• **SOURCE DATA**:
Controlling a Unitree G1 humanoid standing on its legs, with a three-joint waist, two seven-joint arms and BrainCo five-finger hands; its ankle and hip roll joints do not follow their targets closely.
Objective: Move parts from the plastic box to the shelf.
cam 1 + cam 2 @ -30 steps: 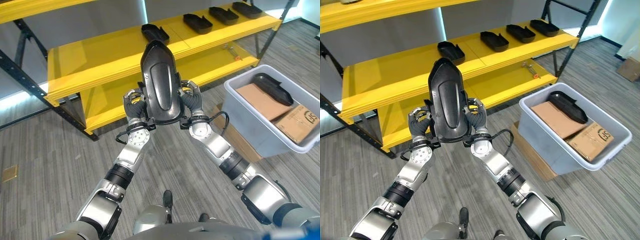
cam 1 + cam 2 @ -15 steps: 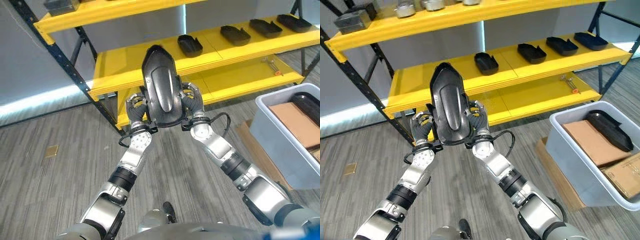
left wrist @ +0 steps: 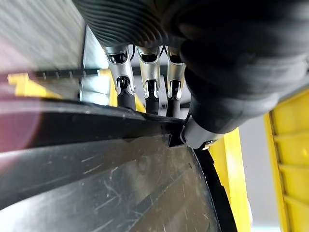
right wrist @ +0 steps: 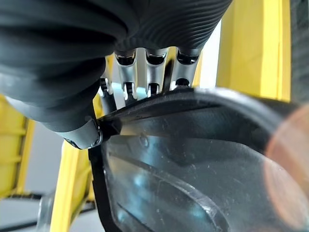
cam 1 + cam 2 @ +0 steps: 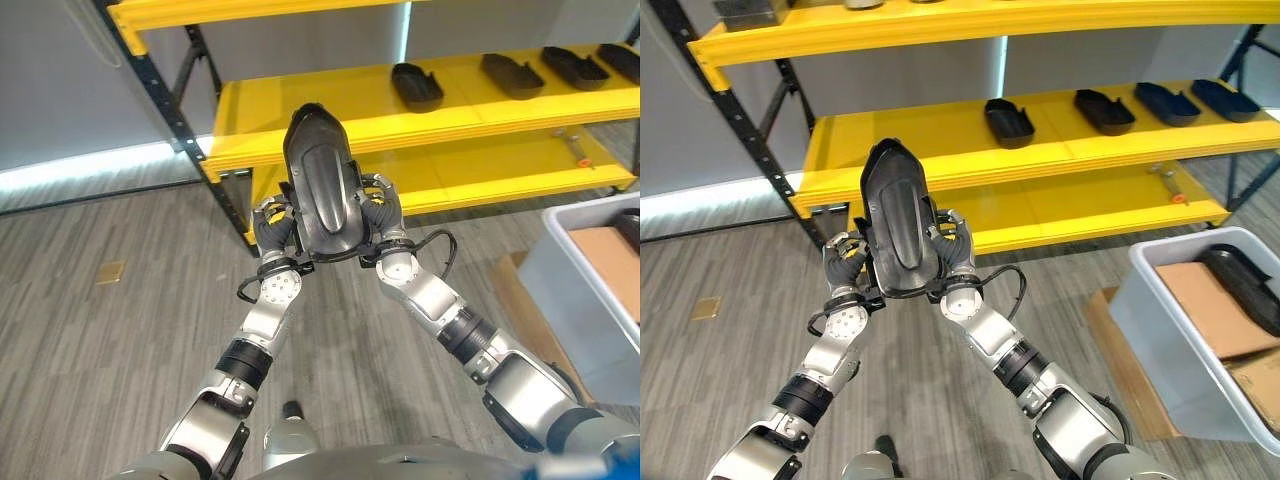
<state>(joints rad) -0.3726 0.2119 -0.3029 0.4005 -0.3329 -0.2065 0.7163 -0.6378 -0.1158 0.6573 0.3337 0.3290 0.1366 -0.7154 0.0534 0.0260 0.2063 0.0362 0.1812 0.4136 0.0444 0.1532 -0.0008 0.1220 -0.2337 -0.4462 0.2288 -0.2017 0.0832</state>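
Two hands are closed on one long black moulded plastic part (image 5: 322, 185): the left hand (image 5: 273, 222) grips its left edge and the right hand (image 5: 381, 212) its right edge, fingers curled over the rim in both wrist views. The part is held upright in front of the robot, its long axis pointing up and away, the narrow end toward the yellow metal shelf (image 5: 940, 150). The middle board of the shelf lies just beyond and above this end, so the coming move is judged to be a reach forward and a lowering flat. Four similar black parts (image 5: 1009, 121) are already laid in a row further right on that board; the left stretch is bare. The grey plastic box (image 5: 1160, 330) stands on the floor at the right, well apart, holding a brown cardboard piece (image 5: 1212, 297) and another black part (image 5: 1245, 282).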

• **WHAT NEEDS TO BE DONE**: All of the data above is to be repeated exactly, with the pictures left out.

• **RESPONSE TO THIS TASK**:
Controlling a Unitree G1 humanoid standing on its legs, with a three-joint waist, two seven-joint arms and BrainCo five-finger hands; its ankle and hip roll joints do not follow their targets closely.
Objective: Move parts from the plastic box to the shelf.
cam 1 + cam 2 @ -30 steps: 
cam 1 + cam 2 @ -15 steps: 
left wrist @ +0 steps: 
right wrist @ +0 steps: 
cam 1 + cam 2 @ +0 steps: 
<state>(joints rad) -0.3726 0.2119 -0.3029 0.4005 -0.3329 -0.2065 0.7163 -0.6378 -0.1158 0.6573 0.3337 0.3290 0.1366 -0.7154 0.0534 0.0260 0.2063 0.0362 0.1812 0.4136 0.0444 0.1532 -0.0008 0.1220 -0.2337 -0.4462 0.2288 -0.2017 0.0832</state>
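Two hands are closed on one long black moulded plastic part (image 5: 322, 185): the left hand (image 5: 273, 222) grips its left edge and the right hand (image 5: 381, 212) its right edge, fingers curled over the rim in both wrist views. The part is held upright in front of the robot, its long axis pointing up and away, the narrow end toward the yellow metal shelf (image 5: 940, 150). The middle board of the shelf lies just beyond and above this end, so the coming move is judged to be a reach forward and a lowering flat. Four similar black parts (image 5: 1009, 121) are already laid in a row further right on that board; the left stretch is bare. The grey plastic box (image 5: 1160, 330) stands on the floor at the right, well apart, holding a brown cardboard piece (image 5: 1212, 297) and another black part (image 5: 1245, 282).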

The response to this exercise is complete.